The GDP rate or total value of goods produced within a designated period, is a crucial benchmark for the government.
A higher growth rate in GDP indicates a stronger economy.
Conversely, a negative GDP rate signifies a recession or a downturn in the business cycle, indicating a weak economy.
However, according to Pavit Ramachandran, the country director of ADB in the Philippines, the problem lies in the implementation of government policies.
“I think it’s not the lack of laws or regulations in the Philippines—it got very robust. I think the implementation can be improved,” said Pavit Ramachandran, Country Director for the Philippines, ADB.
To achieve the 6% GDP growth rate, the Philippine government needs to strategize.
Ramachandran suggests that investment flaws need to be addressed, particularly in infrastructure and logistics, which continue to hinder the manufacturing sector and deter investments in the public sector.
“Fixed investment flaws are maybe quite behind.

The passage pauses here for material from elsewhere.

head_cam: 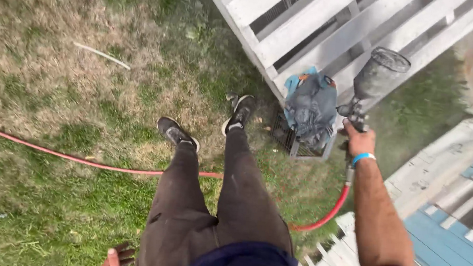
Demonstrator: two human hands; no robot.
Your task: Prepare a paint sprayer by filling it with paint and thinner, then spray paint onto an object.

Infrastructure and logistics gaps continue to hinder the manufacturing sector. But also, a deterrent to bringing investments in the public sector,” said Ramachandran.
“A more robust financial system is going to be essential. So, deepening of the financial markets including at the LGU Level. So, access to pension funds. More competition to the financial sector,” he added.
ADB has been providing loans to the government to support infrastructure development in the Philippines, including the Duterte administration’s Build-Build-Build program and the Marcos administration’s Build-Better-More program.
These large-scale projects bring jobs and contribute to economic growth.
ADB suggests that the government resolve long-standing right-of-way issues to avoid delays in projects.
“The right of way issues that directly converge with the land acquisition and land issues is extremely important. Again, there’s I think no quick fix to this. But you also want to do it in a way that enables some of these infrastructure projects to proceed at ease,” Ramachandran also added.
The Malolos-Clark Railway Project (MCRP) and the South Commuter Railway Project (SCRP) are just a few of the big-ticket projects currently funded by ADB.
They also address red tape issues, especially in business permit applications.
The government has established the Anti-Red Tape Authority (ARTA) to address this problem.
“A lot of it boils down to the ease of doing business. You know, when you talk to the private sector that is the hurdle that needs to be surmounted. Its directives, the amounts of permits or clearances. The amount of navigation that needs to be done through the system, that’s challenging,” stressed Ramachandran.
In conclusion, ADB hopes that these challenges will be addressed.
The Philippines aims to catch up with other countries in infrastructure development, including reducing electricity costs.
“I think, one of the main reasons why investors are a bit reluctant in investing in the Philippines is the infrastructure—the infrastructure gap. So that is quite important to address,” said Cristina Lozano, Principal Country Specialist, ADB Philippines.
“Energy cost for instance is very high. And that’s why improving the energy sector, improving the infrastructure in energy and telecommunications transport as well will be critical,” she also added.